Stored entries:
☆ ☆ ☆

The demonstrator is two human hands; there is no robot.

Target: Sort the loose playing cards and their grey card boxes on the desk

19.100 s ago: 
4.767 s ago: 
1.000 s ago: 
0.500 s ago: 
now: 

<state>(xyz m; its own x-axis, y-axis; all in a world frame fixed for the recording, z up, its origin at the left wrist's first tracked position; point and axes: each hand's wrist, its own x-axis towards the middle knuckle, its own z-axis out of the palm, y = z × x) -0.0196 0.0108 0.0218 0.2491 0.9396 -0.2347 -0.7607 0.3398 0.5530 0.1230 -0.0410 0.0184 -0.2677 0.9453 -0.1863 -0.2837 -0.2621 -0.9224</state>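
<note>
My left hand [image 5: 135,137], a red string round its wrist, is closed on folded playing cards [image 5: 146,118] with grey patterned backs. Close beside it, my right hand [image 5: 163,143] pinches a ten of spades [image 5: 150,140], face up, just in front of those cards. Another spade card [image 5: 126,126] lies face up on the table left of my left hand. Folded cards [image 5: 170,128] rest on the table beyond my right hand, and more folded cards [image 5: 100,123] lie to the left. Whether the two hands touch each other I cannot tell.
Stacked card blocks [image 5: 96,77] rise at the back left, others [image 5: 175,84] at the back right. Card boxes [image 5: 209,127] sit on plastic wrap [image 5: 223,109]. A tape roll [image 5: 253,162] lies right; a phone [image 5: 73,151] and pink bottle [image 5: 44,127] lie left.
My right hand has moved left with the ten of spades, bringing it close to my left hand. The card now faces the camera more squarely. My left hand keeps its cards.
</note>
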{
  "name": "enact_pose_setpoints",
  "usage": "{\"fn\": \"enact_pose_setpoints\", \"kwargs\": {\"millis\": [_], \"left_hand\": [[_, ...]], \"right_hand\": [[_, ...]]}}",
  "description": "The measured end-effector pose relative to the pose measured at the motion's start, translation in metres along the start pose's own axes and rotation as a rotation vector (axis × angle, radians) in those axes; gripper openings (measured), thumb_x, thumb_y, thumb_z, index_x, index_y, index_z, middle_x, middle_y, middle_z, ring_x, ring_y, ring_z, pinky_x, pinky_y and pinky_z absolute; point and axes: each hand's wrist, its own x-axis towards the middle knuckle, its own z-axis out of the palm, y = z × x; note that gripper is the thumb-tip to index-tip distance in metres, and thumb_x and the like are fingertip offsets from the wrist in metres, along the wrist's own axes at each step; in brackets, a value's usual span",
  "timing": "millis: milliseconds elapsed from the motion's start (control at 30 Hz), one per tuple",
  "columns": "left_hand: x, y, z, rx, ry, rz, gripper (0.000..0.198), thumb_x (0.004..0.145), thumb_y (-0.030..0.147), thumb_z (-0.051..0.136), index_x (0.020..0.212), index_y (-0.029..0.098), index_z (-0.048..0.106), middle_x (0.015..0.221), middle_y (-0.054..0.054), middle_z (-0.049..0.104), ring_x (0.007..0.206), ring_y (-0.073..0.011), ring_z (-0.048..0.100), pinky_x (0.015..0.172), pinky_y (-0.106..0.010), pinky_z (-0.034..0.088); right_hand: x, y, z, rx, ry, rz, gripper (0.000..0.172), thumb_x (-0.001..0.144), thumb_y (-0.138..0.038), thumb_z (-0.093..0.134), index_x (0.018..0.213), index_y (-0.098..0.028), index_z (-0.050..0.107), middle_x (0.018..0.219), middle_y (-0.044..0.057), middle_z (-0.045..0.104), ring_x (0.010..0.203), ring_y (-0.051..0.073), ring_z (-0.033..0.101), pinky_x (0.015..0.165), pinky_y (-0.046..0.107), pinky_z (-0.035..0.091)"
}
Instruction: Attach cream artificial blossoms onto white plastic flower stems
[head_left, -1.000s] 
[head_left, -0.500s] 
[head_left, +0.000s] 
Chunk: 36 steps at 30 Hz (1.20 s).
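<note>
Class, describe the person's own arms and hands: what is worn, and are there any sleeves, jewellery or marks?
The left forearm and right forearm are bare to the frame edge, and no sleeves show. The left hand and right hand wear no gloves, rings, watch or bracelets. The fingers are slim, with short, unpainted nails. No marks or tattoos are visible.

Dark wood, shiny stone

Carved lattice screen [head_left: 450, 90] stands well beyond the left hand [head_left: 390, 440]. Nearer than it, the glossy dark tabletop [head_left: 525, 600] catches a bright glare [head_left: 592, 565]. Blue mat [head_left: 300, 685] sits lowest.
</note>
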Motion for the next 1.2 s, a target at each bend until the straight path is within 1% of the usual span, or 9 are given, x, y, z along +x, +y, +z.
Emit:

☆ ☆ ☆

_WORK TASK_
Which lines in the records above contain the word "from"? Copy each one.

_TASK OUTPUT_
  "description": "The measured end-effector pose relative to the pose measured at the motion's start, translation in metres along the start pose's own axes and rotation as a rotation vector (axis × angle, radians) in those axes; gripper openings (measured), thumb_x, thumb_y, thumb_z, index_x, index_y, index_z, middle_x, middle_y, middle_z, ring_x, ring_y, ring_z, pinky_x, pinky_y and pinky_z absolute; point and axes: each hand's wrist, its own x-axis towards the middle knuckle, its own z-axis out of the palm, y = z × x; note that gripper is the thumb-tip to index-tip distance in metres, and thumb_x and the like are fingertip offsets from the wrist in metres, along the wrist's own axes at each step; in brackets, a value's usual span",
  "timing": "millis: milliseconds elapsed from the motion's start (control at 30 Hz), one per tuple",

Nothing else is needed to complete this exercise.